-- Given data follows --

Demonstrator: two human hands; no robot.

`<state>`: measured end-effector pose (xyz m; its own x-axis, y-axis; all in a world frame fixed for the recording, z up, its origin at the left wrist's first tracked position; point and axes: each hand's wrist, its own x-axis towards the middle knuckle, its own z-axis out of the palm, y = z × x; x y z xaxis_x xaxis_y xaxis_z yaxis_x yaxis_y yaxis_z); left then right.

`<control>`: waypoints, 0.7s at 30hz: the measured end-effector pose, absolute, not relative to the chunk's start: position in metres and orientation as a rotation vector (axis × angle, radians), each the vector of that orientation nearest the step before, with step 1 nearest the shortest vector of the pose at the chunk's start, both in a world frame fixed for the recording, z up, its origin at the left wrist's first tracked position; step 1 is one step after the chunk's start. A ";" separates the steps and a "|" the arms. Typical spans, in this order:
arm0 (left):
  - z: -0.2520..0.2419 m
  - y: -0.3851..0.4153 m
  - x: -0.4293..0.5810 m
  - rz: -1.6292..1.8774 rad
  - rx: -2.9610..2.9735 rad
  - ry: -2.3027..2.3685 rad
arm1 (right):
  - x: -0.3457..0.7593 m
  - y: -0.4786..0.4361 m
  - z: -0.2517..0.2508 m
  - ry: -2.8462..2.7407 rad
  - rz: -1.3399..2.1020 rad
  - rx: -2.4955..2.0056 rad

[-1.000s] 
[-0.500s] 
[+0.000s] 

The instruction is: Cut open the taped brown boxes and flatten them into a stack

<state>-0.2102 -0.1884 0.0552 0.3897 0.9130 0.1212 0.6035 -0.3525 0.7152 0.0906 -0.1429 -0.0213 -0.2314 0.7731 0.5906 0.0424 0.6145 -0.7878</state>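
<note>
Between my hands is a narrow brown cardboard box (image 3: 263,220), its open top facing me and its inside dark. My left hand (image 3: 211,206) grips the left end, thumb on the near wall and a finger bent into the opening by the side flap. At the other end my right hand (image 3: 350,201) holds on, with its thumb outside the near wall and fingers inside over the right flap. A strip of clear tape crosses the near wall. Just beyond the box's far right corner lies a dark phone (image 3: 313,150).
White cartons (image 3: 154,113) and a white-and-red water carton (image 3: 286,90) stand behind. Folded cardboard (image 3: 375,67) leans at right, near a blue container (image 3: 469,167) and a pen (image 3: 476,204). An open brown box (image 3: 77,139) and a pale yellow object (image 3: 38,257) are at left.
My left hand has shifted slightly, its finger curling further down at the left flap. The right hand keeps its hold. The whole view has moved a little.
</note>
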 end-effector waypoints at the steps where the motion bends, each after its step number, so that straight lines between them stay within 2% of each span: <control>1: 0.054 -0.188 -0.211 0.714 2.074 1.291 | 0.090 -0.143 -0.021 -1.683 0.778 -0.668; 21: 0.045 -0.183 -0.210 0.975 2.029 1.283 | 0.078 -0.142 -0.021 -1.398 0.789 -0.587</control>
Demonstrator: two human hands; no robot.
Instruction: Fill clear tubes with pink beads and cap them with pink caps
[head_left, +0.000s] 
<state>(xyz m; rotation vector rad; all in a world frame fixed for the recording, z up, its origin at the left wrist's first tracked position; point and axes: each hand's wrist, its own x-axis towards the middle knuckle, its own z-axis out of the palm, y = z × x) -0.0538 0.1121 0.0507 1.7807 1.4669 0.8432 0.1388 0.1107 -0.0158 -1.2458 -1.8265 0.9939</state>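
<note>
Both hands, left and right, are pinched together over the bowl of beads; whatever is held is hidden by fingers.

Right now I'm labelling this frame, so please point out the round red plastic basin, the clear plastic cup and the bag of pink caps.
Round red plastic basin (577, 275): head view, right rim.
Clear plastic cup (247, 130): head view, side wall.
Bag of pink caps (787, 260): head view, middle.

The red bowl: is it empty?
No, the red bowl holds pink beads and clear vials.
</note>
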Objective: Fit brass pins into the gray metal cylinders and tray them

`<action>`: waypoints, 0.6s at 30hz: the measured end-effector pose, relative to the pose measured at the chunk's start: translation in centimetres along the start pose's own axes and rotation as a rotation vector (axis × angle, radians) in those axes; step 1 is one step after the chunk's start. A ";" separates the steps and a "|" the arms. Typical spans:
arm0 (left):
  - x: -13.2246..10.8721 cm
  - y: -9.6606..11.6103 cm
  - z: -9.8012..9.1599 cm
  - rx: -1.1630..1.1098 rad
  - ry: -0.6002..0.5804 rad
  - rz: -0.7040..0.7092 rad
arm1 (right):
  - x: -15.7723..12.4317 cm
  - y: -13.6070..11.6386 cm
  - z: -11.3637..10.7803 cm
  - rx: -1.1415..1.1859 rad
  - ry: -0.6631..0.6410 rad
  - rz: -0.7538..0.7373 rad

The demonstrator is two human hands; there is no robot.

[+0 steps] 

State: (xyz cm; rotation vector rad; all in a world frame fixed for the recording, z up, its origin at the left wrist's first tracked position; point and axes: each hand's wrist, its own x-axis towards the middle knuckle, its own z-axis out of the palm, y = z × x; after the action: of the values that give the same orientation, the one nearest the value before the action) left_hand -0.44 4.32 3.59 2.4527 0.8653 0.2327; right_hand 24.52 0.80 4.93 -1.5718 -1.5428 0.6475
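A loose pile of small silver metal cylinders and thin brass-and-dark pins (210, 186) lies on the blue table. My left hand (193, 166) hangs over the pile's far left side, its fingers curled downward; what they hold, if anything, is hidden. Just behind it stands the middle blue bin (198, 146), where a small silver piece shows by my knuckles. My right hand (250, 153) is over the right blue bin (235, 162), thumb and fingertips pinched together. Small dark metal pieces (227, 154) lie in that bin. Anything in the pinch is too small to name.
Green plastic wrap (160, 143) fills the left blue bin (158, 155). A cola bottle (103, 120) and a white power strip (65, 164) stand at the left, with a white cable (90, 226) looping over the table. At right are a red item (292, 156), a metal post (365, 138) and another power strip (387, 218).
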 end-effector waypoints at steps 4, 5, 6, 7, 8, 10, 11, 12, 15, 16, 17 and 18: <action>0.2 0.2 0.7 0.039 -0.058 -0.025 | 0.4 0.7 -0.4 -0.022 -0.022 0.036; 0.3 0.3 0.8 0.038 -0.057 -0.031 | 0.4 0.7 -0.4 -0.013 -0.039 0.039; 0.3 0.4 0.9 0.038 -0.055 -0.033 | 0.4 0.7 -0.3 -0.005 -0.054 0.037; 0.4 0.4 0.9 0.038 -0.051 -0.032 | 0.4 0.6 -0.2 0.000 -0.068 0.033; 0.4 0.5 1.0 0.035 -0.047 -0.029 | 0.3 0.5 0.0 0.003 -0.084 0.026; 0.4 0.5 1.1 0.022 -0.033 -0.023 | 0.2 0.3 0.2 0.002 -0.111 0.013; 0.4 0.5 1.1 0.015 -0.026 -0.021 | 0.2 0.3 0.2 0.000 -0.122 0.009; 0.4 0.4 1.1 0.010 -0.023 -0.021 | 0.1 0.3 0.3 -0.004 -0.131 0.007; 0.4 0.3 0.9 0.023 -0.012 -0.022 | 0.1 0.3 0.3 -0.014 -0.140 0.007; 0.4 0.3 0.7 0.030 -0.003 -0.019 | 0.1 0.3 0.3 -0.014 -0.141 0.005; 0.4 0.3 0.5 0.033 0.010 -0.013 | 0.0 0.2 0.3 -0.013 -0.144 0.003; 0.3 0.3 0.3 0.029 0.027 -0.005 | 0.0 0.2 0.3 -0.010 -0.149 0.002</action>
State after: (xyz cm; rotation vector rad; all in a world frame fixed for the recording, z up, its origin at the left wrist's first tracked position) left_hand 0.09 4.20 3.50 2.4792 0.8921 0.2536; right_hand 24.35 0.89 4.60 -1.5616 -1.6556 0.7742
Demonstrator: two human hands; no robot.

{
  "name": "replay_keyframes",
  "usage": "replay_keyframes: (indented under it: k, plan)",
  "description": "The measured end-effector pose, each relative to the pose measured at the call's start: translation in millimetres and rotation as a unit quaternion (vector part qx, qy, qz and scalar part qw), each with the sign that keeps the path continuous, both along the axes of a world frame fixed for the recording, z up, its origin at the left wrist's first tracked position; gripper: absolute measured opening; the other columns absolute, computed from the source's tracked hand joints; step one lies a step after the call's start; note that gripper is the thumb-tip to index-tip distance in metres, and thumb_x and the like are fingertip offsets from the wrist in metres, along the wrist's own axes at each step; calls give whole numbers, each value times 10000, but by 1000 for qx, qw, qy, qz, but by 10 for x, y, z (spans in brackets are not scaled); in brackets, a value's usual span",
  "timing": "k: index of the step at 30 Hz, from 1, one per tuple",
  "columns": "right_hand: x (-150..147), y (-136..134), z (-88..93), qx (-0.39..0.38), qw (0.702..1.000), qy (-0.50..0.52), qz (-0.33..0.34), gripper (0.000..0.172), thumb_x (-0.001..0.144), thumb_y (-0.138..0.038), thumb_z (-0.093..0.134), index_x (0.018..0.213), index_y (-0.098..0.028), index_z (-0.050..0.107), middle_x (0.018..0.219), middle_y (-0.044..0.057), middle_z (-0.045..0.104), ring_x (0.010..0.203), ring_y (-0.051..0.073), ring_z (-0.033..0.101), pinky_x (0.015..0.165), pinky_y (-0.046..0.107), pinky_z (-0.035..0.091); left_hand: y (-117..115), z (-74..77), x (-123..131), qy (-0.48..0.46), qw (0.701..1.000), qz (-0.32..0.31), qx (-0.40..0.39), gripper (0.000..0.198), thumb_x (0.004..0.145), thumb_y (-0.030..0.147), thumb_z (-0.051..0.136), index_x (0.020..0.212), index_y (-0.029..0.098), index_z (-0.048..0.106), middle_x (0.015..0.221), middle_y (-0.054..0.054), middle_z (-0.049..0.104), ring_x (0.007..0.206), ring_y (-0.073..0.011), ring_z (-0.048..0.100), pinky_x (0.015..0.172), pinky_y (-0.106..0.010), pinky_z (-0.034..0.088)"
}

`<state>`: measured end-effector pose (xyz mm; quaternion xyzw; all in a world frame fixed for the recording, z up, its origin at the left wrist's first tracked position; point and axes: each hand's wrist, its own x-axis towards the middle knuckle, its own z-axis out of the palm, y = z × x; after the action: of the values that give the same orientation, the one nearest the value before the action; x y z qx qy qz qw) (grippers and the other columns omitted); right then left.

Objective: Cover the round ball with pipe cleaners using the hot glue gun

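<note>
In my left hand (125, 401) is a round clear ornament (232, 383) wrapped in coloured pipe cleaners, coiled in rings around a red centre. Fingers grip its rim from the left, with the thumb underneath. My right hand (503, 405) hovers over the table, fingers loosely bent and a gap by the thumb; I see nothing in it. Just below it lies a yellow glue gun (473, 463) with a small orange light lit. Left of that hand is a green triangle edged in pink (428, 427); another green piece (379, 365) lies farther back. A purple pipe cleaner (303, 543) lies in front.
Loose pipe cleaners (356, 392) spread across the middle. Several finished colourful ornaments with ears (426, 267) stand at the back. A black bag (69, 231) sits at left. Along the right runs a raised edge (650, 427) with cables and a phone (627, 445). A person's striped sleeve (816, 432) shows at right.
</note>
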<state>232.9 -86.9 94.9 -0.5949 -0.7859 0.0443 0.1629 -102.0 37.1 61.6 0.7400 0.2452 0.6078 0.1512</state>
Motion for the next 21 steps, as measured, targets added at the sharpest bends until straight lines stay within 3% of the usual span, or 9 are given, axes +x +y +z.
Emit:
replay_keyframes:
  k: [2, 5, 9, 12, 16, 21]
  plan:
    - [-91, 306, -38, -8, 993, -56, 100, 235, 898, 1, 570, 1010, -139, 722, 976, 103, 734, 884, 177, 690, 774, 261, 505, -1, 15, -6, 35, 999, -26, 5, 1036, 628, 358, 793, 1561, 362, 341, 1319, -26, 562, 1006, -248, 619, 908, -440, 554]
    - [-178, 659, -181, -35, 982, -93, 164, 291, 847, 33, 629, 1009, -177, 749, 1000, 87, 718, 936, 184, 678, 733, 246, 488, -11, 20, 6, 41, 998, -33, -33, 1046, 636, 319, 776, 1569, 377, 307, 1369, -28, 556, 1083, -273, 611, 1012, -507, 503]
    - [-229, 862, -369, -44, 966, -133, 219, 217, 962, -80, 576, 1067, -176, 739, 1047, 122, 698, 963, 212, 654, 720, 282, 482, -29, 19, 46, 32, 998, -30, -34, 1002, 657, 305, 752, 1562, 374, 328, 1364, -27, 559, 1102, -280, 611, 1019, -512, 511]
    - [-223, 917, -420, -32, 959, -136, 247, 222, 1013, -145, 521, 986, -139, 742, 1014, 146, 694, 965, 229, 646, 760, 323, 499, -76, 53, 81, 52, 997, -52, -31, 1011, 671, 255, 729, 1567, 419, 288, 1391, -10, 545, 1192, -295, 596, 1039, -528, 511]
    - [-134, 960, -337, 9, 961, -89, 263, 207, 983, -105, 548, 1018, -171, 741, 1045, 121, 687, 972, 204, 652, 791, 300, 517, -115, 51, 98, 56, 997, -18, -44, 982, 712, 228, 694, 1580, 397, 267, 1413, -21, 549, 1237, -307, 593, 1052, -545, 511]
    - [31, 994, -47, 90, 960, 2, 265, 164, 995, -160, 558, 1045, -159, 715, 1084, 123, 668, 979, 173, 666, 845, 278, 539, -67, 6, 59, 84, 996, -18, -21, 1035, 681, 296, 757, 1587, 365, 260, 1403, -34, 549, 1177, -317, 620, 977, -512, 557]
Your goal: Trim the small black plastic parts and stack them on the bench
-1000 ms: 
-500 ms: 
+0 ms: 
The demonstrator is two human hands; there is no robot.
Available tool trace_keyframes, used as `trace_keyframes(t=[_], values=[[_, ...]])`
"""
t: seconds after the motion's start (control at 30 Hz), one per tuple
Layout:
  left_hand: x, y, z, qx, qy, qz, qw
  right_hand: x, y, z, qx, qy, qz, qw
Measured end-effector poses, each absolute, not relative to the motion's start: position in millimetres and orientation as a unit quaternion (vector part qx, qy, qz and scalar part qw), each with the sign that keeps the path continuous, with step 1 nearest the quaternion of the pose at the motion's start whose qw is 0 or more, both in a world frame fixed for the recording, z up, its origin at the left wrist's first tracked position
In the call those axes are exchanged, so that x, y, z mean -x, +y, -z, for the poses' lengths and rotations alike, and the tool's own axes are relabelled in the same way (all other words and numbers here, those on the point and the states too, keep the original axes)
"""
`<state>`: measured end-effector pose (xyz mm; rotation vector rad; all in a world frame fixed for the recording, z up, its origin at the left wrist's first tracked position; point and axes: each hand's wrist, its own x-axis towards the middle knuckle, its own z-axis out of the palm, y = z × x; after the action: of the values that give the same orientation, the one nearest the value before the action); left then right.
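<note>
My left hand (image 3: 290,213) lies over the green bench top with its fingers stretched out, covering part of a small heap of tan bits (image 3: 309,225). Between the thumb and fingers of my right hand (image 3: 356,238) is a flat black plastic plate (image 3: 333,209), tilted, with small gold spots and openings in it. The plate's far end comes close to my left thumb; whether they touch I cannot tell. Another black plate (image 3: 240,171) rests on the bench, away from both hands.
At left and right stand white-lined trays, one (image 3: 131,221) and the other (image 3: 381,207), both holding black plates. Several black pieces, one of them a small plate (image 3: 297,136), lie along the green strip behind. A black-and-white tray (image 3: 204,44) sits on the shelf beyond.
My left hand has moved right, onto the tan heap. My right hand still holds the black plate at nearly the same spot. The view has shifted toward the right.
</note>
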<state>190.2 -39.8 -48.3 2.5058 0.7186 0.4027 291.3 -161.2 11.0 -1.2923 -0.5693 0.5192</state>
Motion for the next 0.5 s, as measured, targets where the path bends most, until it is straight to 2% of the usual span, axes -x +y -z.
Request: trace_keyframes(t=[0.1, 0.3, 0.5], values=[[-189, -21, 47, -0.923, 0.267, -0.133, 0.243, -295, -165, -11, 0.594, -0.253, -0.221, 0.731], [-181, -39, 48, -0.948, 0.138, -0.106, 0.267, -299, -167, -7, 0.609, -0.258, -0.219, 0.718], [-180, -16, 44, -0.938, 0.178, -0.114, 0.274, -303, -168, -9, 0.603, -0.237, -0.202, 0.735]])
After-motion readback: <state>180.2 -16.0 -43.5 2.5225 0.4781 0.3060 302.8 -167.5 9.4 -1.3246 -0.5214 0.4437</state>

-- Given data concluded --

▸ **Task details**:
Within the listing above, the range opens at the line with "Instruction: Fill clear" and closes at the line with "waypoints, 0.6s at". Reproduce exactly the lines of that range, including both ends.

▸ **Answer box**:
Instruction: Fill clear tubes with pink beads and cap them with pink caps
[head_left, +0.000s] 
<state>(xyz m; rotation vector rad; all in a world frame fixed for the recording, z up, its origin at the left wrist's first tracked position; point and axes: each hand's wrist, its own x-axis towards the middle knuckle, its own z-axis out of the palm, y = z × x) -0.0538 0.1121 0.0507 1.7807 1.4669 0.8432 0.1388 0.1107 -0.0158 -1.2458 -1.8265 0.9939</state>
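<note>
Both hands, left and right, are pinched together over the bowl of beads; whatever is held is hidden by fingers.

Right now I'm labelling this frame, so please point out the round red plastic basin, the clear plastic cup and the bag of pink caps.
Round red plastic basin (577, 275): head view, right rim.
Clear plastic cup (247, 130): head view, side wall.
Bag of pink caps (787, 260): head view, middle.

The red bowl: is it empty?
No, the red bowl holds pink beads and clear vials.
</note>
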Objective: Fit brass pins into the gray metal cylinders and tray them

`<action>`: waypoints, 0.6s at 30hz: the measured end-effector pose, relative to the pose measured at the chunk's start: translation in centimetres along the start pose's own axes and rotation as a rotation vector (axis × angle, radians) in those axes; step 1 is one step after the chunk's start. A ";" separates the steps and a "|" the arms. Typical spans:

This answer leaves nothing further to address.